The executive chairman of the Bangladesh Investment Development Authority was present at the deal signing ceremony.
Delay in precautionary measure implementation
Printing health warnings on tobacco packs was delayed by two years in Bangladesh.
With interference from the Bangladesh Cigarette Manufacturers Association, the law ministry gave the tobacco industry temporary permission in 2016 to print pictorial health warnings on the lower part of packs until 2017.
In July 2017, the health ministry then ordered tobacco companies to print such warnings on the more prominent upper half of tobacco packs from September 19 that year, revoking the earlier order.

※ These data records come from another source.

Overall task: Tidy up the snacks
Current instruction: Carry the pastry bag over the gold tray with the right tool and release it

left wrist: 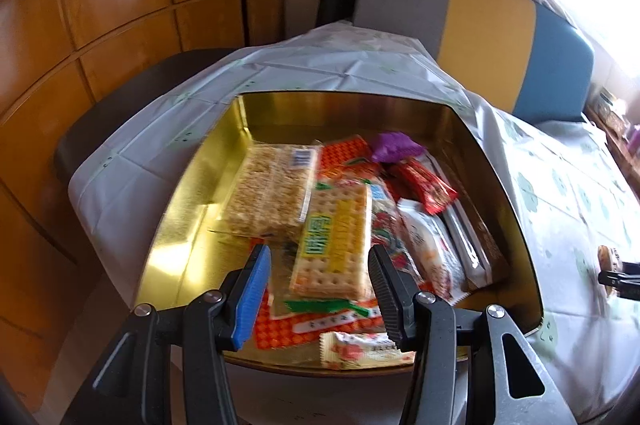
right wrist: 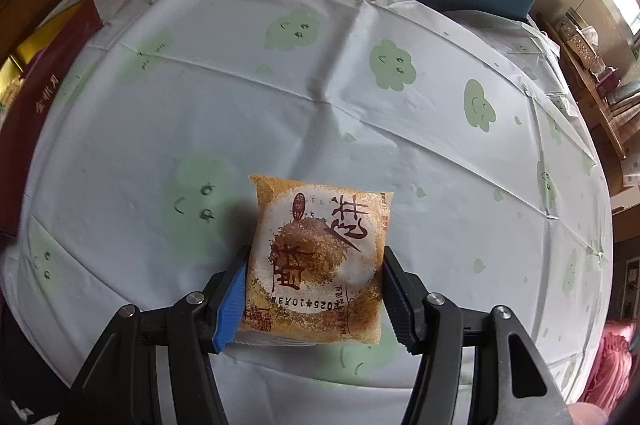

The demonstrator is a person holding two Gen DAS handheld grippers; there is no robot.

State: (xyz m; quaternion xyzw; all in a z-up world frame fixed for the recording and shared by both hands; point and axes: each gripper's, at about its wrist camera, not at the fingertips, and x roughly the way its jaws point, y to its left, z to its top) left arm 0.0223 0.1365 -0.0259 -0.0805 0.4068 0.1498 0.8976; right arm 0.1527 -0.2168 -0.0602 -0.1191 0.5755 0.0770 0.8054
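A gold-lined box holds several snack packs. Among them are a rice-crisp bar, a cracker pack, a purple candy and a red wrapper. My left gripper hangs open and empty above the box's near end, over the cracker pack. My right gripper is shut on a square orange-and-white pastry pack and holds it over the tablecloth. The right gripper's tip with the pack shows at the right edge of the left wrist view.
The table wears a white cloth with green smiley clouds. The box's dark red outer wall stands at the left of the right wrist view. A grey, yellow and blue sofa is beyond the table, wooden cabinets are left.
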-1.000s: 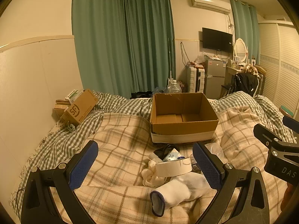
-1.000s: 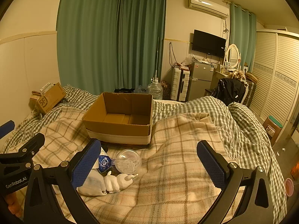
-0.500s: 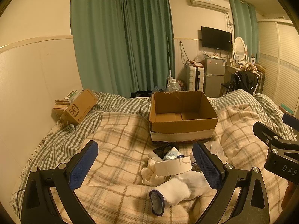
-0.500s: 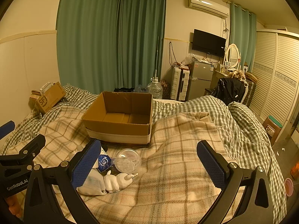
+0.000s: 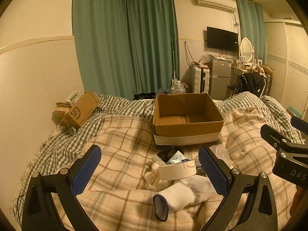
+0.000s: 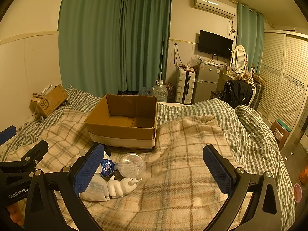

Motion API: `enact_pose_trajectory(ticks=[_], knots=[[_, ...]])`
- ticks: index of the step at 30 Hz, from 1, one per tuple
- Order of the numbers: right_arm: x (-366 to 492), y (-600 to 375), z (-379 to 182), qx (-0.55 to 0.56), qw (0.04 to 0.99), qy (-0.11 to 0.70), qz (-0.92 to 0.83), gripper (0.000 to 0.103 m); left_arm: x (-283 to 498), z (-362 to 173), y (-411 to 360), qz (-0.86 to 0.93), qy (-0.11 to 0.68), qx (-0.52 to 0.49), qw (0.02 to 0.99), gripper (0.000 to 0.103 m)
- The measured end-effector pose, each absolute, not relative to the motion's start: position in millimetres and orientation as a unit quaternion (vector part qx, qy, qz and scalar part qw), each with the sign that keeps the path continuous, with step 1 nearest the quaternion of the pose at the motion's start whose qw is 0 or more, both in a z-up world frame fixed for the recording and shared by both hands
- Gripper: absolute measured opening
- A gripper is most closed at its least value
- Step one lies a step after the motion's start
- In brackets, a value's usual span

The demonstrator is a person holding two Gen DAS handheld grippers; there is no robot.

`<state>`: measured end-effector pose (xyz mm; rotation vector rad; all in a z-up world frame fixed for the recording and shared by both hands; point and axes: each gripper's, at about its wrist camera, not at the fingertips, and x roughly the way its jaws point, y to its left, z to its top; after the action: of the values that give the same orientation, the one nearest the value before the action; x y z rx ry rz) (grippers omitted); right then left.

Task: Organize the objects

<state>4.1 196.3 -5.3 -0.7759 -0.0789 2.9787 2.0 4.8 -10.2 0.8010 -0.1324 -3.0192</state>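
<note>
Little is changing since a second ago: both views are sitting almost as before, with the cardboard box (image 5: 187, 123) creeping only slightly in the left view. That open box is resting on the plaid blanket (image 6: 184, 154), and nothing is showing inside it. Just in front of the box a small pile is waiting: a white sock (image 5: 182, 194), a cream cloth (image 5: 154, 179), a tape roll (image 5: 177, 170), a clear round tub (image 6: 131, 165), and a small blue packet (image 6: 106, 166) that is hard to read. The left gripper (image 5: 150, 169) is hovering wide open and empty over the pile; the right gripper (image 6: 154, 171) is likewise spread and holding nothing. Sorting seems to be just starting; next, one gripper likely needs to drop onto a pile item and close.
</note>
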Motion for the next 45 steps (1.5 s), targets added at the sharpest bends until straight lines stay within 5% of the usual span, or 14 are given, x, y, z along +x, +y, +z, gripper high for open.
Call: enact_pose_trajectory(ticks=[23,38,39,41,45], knots=[[22,205,7,-0.238,0.037,-0.017,0.97,0.103,14,-3,12,-0.964,-0.042,0.263,-0.008,0.103],[0,215,-26,-0.29,0.036,-0.009,0.956,0.103,-33,-99,32,-0.901,-0.032,0.426,-0.073,0.102],[-3,215,-29,-0.295,0.036,-0.009,0.955,0.103,-38,-110,34,-0.893,-0.027,0.442,-0.084,0.1],[-7,214,-35,-0.303,0.035,-0.01,0.952,0.103,-43,-121,35,-0.879,-0.005,0.462,-0.12,0.071],[-13,213,-45,-0.319,0.036,-0.014,0.947,0.103,-34,-112,32,-0.885,0.004,0.444,-0.14,0.047]])
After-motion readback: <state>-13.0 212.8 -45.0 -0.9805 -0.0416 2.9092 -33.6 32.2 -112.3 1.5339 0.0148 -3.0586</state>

However, following a petition by the association, the High Court postponed the order until May 2018.
Unnecessary industry interactions
There have been unnecessary interactions with the tobacco industry by government officials in Bangladesh.
Most of such interactions with British American Tobacco involved attending award ceremonies, such as the 'Most Female-Friendly Organisation' at the Women Leadership Summit where the international affairs adviser to the prime minister, Gowher Rizvi, presented the awards.
Lack of transparency
Lack of transparency in interactions with the tobacco industry is a problem faced by most countries, including Bangladesh.
In 2017, the Customs Intelligence and Investigation Directorate received funds from the Bangladesh Cigarette Manufacturers Association to observe a 'Cigarette Smuggling Prevention Week'. This was halted after exposure in the press.
However, it was replaced with British American Tobacco providing information to the National Bureau of Revenue to reduce illegal cigarette trade.